What needs to be done
Each line of the entries below that includes "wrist" belongs in your answer.

Entries taken from a collection
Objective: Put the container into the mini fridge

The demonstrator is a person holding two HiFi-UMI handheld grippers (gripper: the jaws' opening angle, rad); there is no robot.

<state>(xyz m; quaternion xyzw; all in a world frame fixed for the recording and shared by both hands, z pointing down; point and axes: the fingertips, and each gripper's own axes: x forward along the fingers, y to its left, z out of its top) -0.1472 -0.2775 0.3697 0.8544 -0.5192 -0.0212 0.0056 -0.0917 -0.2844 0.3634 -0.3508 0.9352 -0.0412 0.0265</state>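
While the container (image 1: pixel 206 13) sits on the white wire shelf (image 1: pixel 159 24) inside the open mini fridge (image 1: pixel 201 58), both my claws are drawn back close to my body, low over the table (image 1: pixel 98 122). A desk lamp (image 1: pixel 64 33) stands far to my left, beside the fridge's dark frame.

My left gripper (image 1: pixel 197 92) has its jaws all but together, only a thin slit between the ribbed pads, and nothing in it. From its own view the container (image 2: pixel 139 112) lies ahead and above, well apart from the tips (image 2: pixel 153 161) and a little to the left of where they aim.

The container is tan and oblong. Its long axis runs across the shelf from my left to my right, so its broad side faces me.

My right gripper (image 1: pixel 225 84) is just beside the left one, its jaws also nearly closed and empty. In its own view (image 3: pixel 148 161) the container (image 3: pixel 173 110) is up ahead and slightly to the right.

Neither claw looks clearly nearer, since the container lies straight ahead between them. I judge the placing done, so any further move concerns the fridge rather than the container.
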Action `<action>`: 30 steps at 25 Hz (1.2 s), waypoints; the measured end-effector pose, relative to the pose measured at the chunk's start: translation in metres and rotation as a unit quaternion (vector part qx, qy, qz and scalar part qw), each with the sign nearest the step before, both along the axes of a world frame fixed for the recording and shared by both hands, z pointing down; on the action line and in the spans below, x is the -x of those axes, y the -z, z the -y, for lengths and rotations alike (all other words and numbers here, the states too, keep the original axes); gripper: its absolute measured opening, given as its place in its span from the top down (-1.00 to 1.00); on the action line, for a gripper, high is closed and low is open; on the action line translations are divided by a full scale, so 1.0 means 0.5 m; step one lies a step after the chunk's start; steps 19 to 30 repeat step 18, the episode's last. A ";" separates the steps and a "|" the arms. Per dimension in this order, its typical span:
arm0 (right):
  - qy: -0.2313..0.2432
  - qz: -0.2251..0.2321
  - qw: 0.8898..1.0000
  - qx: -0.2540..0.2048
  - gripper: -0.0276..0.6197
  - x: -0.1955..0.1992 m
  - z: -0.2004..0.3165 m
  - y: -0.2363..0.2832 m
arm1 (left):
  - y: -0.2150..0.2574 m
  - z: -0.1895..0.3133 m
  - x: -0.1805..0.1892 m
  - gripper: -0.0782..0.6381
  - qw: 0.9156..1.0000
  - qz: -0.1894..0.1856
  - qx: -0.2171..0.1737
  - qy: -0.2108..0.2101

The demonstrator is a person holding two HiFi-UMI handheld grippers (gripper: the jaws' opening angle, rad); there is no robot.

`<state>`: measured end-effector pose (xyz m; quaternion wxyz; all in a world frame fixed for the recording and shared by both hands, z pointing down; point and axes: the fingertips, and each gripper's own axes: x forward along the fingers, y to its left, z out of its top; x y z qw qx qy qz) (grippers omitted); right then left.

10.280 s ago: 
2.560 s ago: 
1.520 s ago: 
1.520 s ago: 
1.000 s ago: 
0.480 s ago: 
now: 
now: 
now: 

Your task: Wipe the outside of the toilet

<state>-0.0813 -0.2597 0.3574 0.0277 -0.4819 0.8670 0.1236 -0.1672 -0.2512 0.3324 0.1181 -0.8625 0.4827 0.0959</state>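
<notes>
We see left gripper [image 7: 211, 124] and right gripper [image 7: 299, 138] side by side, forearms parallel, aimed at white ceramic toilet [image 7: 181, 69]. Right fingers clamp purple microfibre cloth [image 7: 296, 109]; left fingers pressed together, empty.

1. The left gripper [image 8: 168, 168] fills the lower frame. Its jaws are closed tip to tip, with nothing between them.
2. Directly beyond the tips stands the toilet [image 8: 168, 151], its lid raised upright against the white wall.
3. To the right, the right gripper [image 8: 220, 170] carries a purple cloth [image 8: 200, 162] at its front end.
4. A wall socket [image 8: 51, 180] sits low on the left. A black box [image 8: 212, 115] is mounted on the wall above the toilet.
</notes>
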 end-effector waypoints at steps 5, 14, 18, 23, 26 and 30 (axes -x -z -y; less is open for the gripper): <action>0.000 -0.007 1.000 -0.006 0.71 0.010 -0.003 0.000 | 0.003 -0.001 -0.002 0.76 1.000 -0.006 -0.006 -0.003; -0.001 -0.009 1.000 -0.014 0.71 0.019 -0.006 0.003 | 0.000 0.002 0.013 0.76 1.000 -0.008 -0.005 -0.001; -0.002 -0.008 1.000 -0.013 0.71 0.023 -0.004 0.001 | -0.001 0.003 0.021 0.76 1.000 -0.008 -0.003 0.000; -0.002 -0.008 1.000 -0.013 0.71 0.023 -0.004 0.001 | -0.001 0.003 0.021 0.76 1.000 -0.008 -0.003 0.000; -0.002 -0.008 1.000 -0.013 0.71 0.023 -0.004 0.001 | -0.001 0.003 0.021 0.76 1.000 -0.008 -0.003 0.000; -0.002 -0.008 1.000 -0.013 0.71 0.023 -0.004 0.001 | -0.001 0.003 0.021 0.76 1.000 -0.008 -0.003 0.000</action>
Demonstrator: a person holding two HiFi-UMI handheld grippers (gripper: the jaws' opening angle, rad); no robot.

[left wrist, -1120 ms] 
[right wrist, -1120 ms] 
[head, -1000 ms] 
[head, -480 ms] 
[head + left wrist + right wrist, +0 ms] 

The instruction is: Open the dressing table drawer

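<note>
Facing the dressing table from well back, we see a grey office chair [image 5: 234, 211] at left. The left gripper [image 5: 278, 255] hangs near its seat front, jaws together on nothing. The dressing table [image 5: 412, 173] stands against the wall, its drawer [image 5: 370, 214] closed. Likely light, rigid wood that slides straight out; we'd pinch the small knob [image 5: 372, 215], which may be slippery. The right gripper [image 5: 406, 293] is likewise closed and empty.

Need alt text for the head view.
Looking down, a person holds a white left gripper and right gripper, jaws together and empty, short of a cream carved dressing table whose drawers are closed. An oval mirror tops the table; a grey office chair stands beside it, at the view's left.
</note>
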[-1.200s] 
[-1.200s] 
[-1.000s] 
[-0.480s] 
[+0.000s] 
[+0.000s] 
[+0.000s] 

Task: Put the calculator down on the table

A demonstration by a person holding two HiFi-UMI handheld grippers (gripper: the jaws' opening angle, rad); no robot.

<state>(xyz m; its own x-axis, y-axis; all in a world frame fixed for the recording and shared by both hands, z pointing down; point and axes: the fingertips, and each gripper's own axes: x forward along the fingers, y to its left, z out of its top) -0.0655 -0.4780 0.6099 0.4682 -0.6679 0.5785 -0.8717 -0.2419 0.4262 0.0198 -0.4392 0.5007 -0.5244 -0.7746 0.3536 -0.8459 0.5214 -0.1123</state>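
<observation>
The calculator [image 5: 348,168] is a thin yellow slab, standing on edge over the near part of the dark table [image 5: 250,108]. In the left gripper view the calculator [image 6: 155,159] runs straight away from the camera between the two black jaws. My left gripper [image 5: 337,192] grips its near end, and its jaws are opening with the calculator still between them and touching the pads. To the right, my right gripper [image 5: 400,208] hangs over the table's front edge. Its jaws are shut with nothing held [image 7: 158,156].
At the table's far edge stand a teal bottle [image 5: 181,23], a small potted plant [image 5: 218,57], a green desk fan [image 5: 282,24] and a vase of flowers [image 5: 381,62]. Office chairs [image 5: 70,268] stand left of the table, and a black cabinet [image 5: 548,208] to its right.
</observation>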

Reply
[left wrist, -1120 ms] 
[right wrist, -1120 ms] 
[head + left wrist + right wrist, +0 ms] 

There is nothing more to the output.